From: Mel Gorman <mgorman@techsingularity.net>
To: "Gautham R. Shenoy" <gautham.shenoy@amd.com>
Cc: Peter Zijlstra <peterz@infradead.org>,
Ingo Molnar <mingo@kernel.org>,
Vincent Guittot <vincent.guittot@linaro.org>,
Valentin Schneider <valentin.schneider@arm.com>,
Aubrey Li <aubrey.li@linux.intel.com>,
Barry Song <song.bao.hua@hisilicon.com>,
Mike Galbraith <efault@gmx.de>,
Srikar Dronamraju <srikar@linux.vnet.ibm.com>,
LKML <linux-kernel@vger.kernel.org>
Subject: Re: [PATCH 2/2] sched/fair: Adjust the allowed NUMA imbalance when SD_NUMA spans multiple LLCs
Date: Wed, 15 Dec 2021 12:25:50 +0000 [thread overview]
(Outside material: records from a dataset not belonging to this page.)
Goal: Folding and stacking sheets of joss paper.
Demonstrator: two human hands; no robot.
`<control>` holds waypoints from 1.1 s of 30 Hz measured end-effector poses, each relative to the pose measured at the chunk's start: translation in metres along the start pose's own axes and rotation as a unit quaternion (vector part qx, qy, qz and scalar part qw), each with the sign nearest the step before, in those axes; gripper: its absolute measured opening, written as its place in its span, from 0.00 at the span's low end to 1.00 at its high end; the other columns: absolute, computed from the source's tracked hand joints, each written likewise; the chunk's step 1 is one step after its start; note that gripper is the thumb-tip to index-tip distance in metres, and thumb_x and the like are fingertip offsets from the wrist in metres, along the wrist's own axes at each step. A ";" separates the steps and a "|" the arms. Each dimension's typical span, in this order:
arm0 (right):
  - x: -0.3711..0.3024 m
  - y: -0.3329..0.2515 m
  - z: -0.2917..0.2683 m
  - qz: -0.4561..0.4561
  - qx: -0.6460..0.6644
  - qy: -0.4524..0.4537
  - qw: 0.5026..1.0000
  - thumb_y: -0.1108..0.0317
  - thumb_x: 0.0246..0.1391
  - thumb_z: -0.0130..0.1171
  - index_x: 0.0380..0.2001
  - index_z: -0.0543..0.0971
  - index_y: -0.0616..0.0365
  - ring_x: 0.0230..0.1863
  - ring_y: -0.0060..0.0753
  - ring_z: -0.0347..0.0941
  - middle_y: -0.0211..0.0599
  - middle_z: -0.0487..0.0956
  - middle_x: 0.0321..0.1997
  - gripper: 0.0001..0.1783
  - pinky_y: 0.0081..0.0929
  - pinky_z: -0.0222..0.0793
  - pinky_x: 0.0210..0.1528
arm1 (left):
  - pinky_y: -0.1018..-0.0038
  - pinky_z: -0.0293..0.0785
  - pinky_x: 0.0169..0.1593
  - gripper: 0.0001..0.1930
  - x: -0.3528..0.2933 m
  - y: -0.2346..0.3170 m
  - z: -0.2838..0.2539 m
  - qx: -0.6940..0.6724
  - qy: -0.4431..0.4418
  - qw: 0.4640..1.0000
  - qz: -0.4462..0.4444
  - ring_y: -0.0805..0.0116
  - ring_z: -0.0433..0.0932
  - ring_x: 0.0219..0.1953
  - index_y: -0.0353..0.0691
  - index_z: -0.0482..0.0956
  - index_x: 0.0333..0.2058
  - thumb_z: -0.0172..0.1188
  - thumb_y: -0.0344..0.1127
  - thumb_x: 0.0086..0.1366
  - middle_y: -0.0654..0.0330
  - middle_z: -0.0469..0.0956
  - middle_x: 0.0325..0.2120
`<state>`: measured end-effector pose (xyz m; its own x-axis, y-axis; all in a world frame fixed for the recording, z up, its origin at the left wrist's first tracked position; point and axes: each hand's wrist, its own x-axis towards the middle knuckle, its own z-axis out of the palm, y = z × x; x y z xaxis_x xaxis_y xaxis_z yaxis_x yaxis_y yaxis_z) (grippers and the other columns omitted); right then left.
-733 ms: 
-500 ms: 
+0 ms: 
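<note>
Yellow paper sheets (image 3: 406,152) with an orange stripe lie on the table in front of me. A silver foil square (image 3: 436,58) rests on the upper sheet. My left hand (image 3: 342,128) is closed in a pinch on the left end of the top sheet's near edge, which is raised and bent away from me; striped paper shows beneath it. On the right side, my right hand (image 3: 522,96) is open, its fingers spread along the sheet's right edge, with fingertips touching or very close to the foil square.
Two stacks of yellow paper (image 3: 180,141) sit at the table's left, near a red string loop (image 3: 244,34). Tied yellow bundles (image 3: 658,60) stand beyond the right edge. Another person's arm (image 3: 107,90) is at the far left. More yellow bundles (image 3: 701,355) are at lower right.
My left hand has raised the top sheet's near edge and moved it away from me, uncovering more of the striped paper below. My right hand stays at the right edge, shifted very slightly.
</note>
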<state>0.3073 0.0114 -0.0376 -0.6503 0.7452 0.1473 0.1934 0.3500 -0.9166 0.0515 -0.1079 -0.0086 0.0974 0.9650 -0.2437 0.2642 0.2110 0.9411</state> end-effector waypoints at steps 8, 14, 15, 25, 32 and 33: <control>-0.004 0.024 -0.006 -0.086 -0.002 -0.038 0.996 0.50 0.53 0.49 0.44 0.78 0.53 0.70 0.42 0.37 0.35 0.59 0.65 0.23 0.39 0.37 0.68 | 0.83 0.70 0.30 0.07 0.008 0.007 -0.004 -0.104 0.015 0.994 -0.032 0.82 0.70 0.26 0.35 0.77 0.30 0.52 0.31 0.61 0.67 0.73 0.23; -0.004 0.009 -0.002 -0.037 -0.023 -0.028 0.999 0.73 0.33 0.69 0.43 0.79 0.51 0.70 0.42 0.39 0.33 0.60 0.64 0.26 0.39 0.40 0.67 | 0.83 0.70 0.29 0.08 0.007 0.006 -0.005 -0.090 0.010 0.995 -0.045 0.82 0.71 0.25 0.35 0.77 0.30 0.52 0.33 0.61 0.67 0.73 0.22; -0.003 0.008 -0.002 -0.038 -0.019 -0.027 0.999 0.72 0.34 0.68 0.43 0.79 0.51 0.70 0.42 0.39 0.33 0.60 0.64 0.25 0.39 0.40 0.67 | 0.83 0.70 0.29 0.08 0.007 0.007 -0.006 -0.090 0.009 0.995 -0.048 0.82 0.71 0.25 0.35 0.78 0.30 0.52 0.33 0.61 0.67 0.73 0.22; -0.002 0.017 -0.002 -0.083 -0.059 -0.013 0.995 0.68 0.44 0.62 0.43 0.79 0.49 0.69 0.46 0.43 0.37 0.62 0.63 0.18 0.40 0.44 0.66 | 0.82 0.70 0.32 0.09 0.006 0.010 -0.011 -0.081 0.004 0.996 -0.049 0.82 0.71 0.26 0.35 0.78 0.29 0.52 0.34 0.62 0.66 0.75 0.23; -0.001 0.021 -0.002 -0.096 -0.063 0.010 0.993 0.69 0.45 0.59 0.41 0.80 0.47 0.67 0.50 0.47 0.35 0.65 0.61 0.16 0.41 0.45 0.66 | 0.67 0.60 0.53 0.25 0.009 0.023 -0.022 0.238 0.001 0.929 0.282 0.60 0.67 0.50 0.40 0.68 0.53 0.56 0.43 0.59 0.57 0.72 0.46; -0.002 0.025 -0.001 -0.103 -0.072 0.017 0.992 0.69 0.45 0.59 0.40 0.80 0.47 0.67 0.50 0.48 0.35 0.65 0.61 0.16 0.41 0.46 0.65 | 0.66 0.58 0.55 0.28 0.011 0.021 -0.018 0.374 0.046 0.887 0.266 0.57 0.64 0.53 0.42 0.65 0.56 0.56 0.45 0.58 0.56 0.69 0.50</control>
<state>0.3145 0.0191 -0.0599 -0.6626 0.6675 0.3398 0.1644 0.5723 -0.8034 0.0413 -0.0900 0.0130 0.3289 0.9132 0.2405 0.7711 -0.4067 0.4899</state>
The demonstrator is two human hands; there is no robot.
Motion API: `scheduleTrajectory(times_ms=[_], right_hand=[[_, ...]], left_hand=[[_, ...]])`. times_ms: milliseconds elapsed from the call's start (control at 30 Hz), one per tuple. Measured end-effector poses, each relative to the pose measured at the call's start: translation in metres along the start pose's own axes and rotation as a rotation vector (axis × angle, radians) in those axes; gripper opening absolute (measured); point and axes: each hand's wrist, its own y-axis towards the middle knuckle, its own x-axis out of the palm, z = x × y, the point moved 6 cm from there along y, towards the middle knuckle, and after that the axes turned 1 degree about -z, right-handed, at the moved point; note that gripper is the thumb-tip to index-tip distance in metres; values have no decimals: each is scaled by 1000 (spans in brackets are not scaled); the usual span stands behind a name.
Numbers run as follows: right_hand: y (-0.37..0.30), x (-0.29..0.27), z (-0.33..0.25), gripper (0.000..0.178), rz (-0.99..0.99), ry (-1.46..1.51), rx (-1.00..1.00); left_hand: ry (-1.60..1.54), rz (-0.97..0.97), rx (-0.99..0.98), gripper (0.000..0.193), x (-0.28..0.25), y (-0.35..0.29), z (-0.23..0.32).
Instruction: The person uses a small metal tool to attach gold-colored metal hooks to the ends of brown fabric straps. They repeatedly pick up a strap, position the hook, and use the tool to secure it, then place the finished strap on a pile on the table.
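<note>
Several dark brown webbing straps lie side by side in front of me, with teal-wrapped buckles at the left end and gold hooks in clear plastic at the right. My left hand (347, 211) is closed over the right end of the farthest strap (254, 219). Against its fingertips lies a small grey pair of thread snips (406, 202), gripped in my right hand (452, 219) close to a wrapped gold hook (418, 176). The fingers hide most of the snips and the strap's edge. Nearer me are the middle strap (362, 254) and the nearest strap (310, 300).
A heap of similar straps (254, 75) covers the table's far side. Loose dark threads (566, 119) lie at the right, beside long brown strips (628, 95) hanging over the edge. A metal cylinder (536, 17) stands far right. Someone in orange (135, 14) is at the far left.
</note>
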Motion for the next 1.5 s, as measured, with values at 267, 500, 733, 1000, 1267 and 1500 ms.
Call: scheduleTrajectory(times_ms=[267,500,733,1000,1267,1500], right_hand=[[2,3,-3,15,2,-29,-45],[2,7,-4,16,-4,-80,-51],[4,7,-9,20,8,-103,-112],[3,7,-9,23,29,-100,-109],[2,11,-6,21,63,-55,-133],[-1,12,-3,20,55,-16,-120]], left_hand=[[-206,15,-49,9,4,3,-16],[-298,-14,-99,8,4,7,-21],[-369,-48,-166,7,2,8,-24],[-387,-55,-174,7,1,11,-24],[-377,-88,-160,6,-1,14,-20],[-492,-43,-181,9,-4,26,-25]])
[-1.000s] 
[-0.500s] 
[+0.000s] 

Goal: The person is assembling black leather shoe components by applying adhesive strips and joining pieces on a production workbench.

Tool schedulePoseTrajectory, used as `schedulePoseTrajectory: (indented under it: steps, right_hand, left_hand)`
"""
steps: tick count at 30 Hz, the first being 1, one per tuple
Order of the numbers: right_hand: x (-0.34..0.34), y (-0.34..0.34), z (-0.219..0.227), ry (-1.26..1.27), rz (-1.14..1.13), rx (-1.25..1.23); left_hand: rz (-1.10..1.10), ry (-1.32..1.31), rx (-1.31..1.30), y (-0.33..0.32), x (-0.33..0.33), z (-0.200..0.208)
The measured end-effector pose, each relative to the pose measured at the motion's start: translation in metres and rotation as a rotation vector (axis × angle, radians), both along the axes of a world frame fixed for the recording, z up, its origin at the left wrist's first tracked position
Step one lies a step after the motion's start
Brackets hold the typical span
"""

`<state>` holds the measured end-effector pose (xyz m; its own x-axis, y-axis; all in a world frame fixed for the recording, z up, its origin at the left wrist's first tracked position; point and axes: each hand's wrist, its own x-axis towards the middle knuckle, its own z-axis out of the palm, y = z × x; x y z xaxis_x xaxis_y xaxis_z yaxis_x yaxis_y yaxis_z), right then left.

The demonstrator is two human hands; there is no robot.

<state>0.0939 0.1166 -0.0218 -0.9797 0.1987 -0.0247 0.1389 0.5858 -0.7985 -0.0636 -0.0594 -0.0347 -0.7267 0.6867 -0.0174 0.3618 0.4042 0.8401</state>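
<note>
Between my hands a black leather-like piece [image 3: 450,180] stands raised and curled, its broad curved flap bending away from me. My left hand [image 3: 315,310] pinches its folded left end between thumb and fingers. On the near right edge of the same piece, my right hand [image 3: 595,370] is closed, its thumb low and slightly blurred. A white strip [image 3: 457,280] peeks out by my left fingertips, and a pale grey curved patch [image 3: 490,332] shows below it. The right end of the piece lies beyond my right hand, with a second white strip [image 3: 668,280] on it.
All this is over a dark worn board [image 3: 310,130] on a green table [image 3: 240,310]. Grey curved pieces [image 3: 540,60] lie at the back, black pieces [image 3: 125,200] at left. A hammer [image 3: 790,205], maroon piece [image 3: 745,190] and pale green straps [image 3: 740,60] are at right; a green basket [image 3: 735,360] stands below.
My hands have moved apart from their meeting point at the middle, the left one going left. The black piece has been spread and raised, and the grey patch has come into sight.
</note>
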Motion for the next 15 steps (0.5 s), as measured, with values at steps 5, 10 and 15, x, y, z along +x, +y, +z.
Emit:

Message-ID: <20211215122550.GR3366@techsingularity.net> (raw)
In-Reply-To: <YbnW/vLgE8MmQopN@BLR-5CG11610CF.amd.com>
On Wed, Dec 15, 2021 at 05:22:30PM +0530, Gautham R. Shenoy wrote:
> Hello Mel,
>
>
> On Mon, Dec 13, 2021 at 08:17:37PM +0530, Gautham R. Shenoy wrote:
>
> >
> > Thanks for the patch. I will queue this one for tonight.
> >
>
> Getting the numbers took a bit longer than I expected.
>
No worries.
> > > <SNIP>
> > > + /*
> > > + * Set span based on top domain that places
> > > + * tasks in sibling domains.
> > > + */
> > > + top = sd;
> > > + top_p = top->parent;
> > > + while (top_p && (top_p->flags & SD_PREFER_SIBLING)) {
> > > + top = top->parent;
> > > + top_p = top->parent;
> > > + }
> > > + imb_span = top_p ? top_p->span_weight : sd->span_weight;
> > > } else {
> > > - sd->imb_numa_nr = imb * (sd->span_weight / imb_span);
> > > + int factor = max(1U, (sd->span_weight / imb_span));
> > > +
>
>
> So for the first NUMA domain, the sd->imb_numa_nr will be imb, which
> turns out to be 2 for Zen2 and Zen3 processors across all Nodes Per Socket Settings.
>
> On a 2 Socket Zen3:
>
> NPS=1
> child=MC, llc_weight=16, sd=DIE. sd->span_weight=128 imb=max(2U, (16*16/128) / 4)=2
> top_p = NUMA, imb_span = 256.
>
> NUMA: sd->span_weight =256; sd->imb_numa_nr = 2 * (256/256) = 2
>
> NPS=2
> child=MC, llc_weight=16, sd=NODE. sd->span_weight=64 imb=max(2U, (16*16/64) / 4) = 2
> top_p = NUMA, imb_span = 128.
>
> NUMA: sd->span_weight =128; sd->imb_numa_nr = 2 * (128/128) = 2
> NUMA: sd->span_weight =256; sd->imb_numa_nr = 2 * (256/128) = 4
>
> NPS=4:
> child=MC, llc_weight=16, sd=NODE. sd->span_weight=32 imb=max(2U, (16*16/32) / 4) = 2
> top_p = NUMA, imb_span = 128.
>
> NUMA: sd->span_weight =128; sd->imb_numa_nr = 2 * (128/128) = 2
> NUMA: sd->span_weight =256; sd->imb_numa_nr = 2 * (256/128) = 4
>
> Again, we will be more aggressively load balancing across the two
> sockets in NPS=1 mode compared to NPS=2/4.
>
Yes, but I felt it was reasonable behaviour because we have to strike
some sort of balance between allowing a NUMA imbalance up to a point
to prevent communicating tasks being pulled apart and v3 broke that
completely. There will always be a tradeoff between tasks that want to
remain local to each other and others that prefer to spread as wide as
possible as quickly as possible.
> <SNIP>
> If we retain the (2,4) thresholds from v4.1 but use them in
> allow_numa_imbalance() as in v3 we get
>
> NPS=4
> Test: mel-v4.2
> Copy: 225860.12 (498.11%)
> Scale: 227869.07 (572.58%)
> Add: 278365.58 (624.93%)
> Triad: 264315.44 (596.62%)
>
The potential problem with this is that it probably will work for
netperf when it's a single communicating pair but may not work as well
when there are multiple communicating pairs or a number of communicating
tasks that exceed numa_imb_nr.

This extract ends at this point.